The Valtellina War (1620–1626) was an episode of the Thirty Years' War arising out of competition to control the Valtelline, an Alpine valley forming a key part of the Spanish Road.

Background
Valtelline, in Northern Italy, was vitally important to the communications between the Spanish and Austrian branches of the House of Habsburg through the Spanish Road. The Sforzas had ceded the territory to the Grison League, but there were religious conflicts because Valtelline natives were Catholic and the Grison were Protestant. Seeing an opportunity, the Spanish incited a revolt in Valtelline and eventually controlled the valley. Realizing the danger, in 1623, Venice, the Duke of Savoy, and France formed an alliance to capture this strategic position by signing the Treaty of Paris (1623). Spain tried to maintain peace by allowing the Papacy, over which they had great influence, to control the area.
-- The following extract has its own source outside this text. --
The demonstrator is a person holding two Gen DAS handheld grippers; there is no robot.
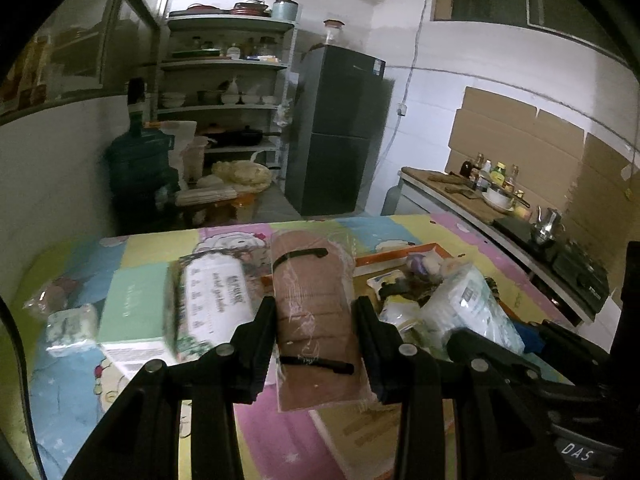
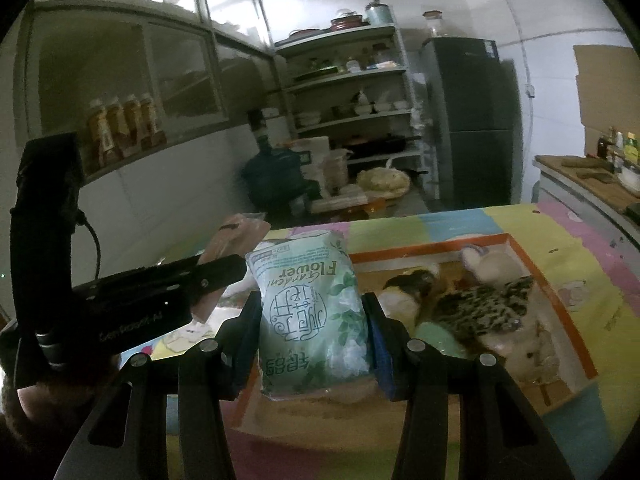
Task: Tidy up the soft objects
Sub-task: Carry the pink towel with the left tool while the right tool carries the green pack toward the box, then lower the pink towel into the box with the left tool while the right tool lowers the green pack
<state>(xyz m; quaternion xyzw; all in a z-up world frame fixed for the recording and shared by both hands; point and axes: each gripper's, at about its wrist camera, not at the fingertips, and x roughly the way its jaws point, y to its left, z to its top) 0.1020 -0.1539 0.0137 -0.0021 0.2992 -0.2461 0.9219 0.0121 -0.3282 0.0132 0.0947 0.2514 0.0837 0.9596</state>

France did nothing as the Papal troops of Gregory XV established control over Valtelline due to the lackluster policies of Charles de La Vieuville. Gregory XV was soon afterwards succeeded by Pope Urban VIII.

Course of war

With the ascendancy of Cardinal Richelieu, French policy changed. Richelieu had no difficulty in persuading Louis XIII that if Spain gained control of the Valtellina valleys, it would unite them with possessions of the house of Austria, doubling the power of this house, and remove the only obstacle to its universal domination, exposing the independence of all of Europe, "shackling Christendom, making the Pope the chaplain of the Habsburgs", and excluding France from Italian affairs.

They claimed that because their ally the Duke of Savoy was attacking Genoa, by attacking Valtelline they diverted the resources of the Spanish, who were supporters of Genoa. The French had no difficulty winning over Swiss Protestants who were happy to see the French support their co-religionists in Valtellina. On November 24, 1624, 5000-6000 French troops under François Annibal d'Estrées entered Valtellina through Poschiavo. French troops quickly expelled Papal troops from the valley. The irony of a Cardinal attacking the troops of a Pope was not lost on Rome, Spain, and ultra-Catholics in France.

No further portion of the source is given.